* _About this exercise_
The answer should consist solely of the lines from the first one below through the line containing "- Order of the", copied exactly.

* _Source data_
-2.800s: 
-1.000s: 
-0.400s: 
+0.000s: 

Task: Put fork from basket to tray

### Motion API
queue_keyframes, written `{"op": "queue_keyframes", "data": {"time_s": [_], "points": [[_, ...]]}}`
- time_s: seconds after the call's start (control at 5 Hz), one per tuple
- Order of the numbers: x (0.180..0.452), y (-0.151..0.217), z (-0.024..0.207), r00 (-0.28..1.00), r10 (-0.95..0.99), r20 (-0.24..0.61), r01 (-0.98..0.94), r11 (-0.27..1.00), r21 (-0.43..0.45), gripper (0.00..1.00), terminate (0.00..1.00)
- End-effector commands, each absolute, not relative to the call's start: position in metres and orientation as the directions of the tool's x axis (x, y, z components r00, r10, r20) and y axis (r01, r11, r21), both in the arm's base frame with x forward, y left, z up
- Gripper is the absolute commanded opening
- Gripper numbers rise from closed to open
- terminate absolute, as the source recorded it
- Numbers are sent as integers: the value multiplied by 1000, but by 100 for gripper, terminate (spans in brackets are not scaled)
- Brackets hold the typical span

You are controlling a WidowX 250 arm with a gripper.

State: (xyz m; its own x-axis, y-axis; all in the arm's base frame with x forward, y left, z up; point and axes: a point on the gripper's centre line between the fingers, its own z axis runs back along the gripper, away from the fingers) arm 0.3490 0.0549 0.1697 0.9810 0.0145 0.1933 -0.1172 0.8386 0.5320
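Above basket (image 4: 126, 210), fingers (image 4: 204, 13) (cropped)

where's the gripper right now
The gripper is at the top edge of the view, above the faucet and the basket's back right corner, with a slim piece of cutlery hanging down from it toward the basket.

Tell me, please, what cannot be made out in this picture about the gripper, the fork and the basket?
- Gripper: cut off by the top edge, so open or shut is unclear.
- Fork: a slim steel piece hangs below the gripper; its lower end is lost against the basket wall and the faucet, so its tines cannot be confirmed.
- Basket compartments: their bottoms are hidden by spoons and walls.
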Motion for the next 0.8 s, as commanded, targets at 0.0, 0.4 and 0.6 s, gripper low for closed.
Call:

* _Response area_
-2.800s: 
-1.000s: 
-0.400s: 
+0.000s: 

Task: Put fork from basket to tray

### Motion API
queue_keyframes, written `{"op": "queue_keyframes", "data": {"time_s": [_], "points": [[_, ...]]}}`
- time_s: seconds after the call's start (control at 5 Hz), one per tuple
- Order of the numbers: x (0.180..0.452), y (-0.151..0.217), z (-0.024..0.207), r00 (-0.28..1.00), r10 (-0.95..0.99), r20 (-0.24..0.61), r01 (-0.98..0.94), r11 (-0.27..1.00), r21 (-0.43..0.45), gripper (0.00..1.00), terminate (0.00..1.00)

That was the complete answer.